Pin to a specific release version and validate updates before deploying. Use a tagged release rather than :main or :latest. Review changelogs before upgrading. Validate new versions in a staging environment before rolling them out to production, and maintain the ability to roll back. Do not auto-update production deployments. Details

Container and Infrastructure

14

Run as non-root with minimal capabilities on a segmented network. Use a non-root UID/GID, read-only filesystem mounts where possible, drop all unnecessary Linux capabilities, and set --security-opt=no-new-privileges. Apply restrictive permissions (e.g., 0700) to the data directory. Use PostgreSQL with strong credentials on a separate network segment, not accessible from the public internet.
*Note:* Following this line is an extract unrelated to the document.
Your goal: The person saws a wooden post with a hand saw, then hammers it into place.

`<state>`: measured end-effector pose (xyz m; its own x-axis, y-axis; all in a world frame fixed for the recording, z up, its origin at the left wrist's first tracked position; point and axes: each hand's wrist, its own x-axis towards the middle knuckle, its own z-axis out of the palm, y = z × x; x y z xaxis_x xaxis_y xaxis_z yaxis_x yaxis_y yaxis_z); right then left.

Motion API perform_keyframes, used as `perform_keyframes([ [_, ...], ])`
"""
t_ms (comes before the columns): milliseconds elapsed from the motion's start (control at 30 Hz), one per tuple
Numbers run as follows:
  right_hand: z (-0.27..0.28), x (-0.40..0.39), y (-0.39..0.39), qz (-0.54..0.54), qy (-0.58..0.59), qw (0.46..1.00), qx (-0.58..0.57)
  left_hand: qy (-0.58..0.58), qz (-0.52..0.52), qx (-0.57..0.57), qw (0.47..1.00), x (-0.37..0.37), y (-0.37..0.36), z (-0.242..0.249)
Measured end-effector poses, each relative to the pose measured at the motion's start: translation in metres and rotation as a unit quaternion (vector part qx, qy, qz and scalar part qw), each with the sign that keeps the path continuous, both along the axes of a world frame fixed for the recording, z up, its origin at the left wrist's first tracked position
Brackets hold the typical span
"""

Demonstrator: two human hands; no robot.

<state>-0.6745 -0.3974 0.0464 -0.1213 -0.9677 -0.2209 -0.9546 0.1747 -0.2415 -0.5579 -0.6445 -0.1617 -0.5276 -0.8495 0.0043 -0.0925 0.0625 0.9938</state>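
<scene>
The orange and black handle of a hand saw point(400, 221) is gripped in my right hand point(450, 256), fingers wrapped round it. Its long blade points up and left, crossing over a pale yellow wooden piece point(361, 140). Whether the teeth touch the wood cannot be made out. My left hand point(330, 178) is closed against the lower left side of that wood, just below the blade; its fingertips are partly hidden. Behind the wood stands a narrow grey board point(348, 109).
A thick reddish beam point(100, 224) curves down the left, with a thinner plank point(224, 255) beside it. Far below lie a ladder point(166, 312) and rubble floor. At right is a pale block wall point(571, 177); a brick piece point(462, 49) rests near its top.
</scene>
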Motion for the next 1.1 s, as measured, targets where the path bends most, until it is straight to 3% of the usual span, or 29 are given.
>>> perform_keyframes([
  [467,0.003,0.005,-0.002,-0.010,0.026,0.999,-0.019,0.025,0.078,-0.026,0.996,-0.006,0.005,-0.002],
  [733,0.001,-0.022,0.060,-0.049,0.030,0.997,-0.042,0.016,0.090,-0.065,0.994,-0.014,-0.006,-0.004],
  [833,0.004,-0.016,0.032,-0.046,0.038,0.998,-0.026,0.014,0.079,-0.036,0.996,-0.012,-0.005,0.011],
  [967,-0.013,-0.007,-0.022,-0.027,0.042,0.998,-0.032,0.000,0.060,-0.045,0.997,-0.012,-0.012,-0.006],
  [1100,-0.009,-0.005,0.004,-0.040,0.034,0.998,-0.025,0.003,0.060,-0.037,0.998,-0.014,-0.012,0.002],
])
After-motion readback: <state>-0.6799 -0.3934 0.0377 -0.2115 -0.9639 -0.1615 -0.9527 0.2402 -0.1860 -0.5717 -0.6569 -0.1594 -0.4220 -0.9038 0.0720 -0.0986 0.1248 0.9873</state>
Details

Observability and Incident Response

15

Enable audit logging at METADATA level or higher and forward to your SIEM. Always audit authentication endpoints. Configure retention and forward logs to your organization's log aggregation infrastructure. Use JSON log format and enable OpenTelemetry for distributed tracing if supported. Details

16

Monitor for anomalies. Track CPU, memory, network, and disk usage. Integrate with your alerting infrastructure to detect unexpected compute usage, outbound network activity, or storage consumption early. Details

17

Maintain an incident response plan. Define procedures for compromised accounts, unauthorized access, and unexpected resource consumption. Know how to disable user accounts, revoke sessions (requires Redis), rotate the secret key, and review audit logs.